FROM: NASA
WASHINGTON -- Warm ocean currents attacking the underside of ice
shelves are the dominant cause of recent ice loss from Antarctica, a
new study using measurements from NASA's Ice, Cloud, and land
Elevation Satellite (ICESat) revealed.
An international team of scientists used a combination of satellite
measurements and models to differentiate between the two known causes
of melting ice shelves: warm ocean currents thawing the underbelly of
the floating extensions of ice sheets and warm air melting them from
above. The finding, published today in the journal Nature, brings
scientists a step closer to providing reliable projections of future
sea level rise.
The researchers concluded 20 of the 54 ice shelves studied are being
melted by warm ocean currents. Most of these are in West Antarctica,
where inland glaciers flowing down to the coast and feeding into
these thinning ice shelves have accelerated, draining more ice into
the sea and contributing to sea-level rise. This ocean-driven
thinning is responsible for the most widespread and rapid ice losses
in West Antarctica and the majority of Antarctic ice sheet loss
during the period studied.
"We can lose an awful lot of ice to the sea without ever having
summers warm enough to make the snow on top of the glaciers melt,"
said the study's lead author Hamish Pritchard of the British
Antarctic Survey in Cambridge, United Kingdom. "The oceans can do all
the work from below."
To map the changing thickness of almost all the floating ice shelves
around Antarctica, the team used a time series of 4.5 million surface
height measurements taken by a laser instrument mounted on ICESat
from October 2003 to October 2008. They measured how the ice shelf
height changed over time and ran computer models to discard changes
in ice thickness because of natural snow accumulation and compaction.
The researchers also used a tide model that eliminated height changes
caused by tides raising and lowering the ice shelves.
"This study demonstrates the power of space-based, laser altimetry for
understanding Earth processes," said Tom Wagner, cryosphere program
scientist at NASA Headquarters in Washington." Coupled with NASA's
portfolio of other ice sheet research using data from our GRACE
mission, satellite radars and aircraft, we get a comprehensive view
of ice sheet change that improves estimates of sea level rise."

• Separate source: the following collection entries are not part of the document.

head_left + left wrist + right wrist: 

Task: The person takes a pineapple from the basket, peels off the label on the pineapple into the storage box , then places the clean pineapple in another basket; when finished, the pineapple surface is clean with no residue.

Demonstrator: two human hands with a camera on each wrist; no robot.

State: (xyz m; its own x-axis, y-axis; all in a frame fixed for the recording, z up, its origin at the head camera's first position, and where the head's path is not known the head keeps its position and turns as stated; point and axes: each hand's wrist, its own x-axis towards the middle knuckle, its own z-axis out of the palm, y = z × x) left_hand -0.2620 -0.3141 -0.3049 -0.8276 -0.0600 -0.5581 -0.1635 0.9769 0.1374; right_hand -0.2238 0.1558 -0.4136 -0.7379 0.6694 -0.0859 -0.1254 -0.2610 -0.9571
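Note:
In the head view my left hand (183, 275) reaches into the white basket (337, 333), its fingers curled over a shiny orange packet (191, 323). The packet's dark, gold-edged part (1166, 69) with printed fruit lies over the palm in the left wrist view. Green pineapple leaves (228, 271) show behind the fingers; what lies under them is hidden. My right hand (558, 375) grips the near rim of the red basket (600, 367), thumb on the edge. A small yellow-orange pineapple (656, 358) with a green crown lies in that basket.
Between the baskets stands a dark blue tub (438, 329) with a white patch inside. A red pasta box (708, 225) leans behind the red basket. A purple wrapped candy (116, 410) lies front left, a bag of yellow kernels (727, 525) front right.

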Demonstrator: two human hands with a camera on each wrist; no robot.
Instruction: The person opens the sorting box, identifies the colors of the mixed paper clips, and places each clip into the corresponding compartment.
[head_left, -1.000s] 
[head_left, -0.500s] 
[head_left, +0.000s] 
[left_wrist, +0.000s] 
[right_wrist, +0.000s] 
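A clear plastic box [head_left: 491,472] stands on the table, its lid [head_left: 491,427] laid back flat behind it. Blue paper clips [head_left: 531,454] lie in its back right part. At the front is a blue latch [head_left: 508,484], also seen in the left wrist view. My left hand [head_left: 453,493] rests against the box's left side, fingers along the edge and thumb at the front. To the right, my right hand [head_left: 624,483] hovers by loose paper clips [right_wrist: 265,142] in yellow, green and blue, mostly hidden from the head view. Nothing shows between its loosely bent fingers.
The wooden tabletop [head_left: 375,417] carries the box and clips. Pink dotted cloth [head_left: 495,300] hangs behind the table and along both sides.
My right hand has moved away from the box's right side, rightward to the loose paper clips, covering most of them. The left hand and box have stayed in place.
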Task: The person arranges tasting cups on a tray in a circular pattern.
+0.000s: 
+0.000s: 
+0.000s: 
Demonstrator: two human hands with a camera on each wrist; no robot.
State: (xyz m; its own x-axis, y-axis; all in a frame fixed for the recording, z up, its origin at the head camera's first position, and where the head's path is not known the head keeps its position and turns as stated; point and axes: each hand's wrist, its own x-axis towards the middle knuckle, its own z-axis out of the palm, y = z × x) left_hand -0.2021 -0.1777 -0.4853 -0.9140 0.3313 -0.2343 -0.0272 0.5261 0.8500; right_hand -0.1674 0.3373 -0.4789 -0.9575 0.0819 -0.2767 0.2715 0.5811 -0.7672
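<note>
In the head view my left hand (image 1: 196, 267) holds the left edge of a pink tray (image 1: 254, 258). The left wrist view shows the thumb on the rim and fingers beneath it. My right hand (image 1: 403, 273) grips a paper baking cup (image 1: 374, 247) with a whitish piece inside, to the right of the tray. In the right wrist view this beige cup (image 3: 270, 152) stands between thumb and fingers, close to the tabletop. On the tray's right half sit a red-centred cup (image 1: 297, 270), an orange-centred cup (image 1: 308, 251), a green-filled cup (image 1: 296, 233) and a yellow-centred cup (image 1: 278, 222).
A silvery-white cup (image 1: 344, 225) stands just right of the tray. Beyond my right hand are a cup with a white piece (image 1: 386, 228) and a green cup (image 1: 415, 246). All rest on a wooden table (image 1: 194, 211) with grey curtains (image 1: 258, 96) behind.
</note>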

Previous studies used satellite radar data to measure the evolution of
ice shelves and glaciers, but laser measurements are more precise in
detecting changes in ice shelf thickness through time. This is
especially true in coastal areas. Steeper slopes at the grounding
line, where floating ice shelves connect with the landmass, cause
problems for lower-resolution radar altimeters.
ICESat was the first satellite specifically designed to use laser
altimetry to study the Earth's polar regions. It operated from 2003
to 2009. Its successor, ICESat-2, is scheduled for launch in 2016.
"This study demonstrates the urgent need for ICESat-2 to get into
space," said Jay Zwally, ICESat project scientist at NASA's Goddard
Space Flight Center in Greenbelt, Md. "We have limited information on
the changes in polar regions caused by climate change. Nothing can
look at these changes like satellite measurements do."
The new research also links the observed increase in melting that
occurs on the underside of a glacier or ice shelf, called basal melt,
and glacier acceleration with changes in wind patterns.
"Studies have shown Antarctic winds have changed because of changes in
climate," Pritchard said. "This has affected the strength and
direction of ocean currents. As a result warm water is funnelled
beneath the floating ice. These studies and our new results suggest
Antarctica's glaciers are responding rapidly to a changing climate."
A different picture is seen on the Antarctic Peninsula, the long
stretch of land pointing towards South America. The study found
thinning of the largest ice shelf on the peninsula can be explained
by warm summer winds directly melting the snow on the ice shelf
surfaces. The patterns of widespread ocean-driven melting and summer
melting on the Antarctic Peninsula can be attributed to changing wind
patterns.
The study was carried out by an international team from the British
Antarctic Survey, Utrecht University in Utrecht, Netherlands, the
University of California in San Diego and the non-profit research
institute Earth and Space Research in Corvallis, Ore.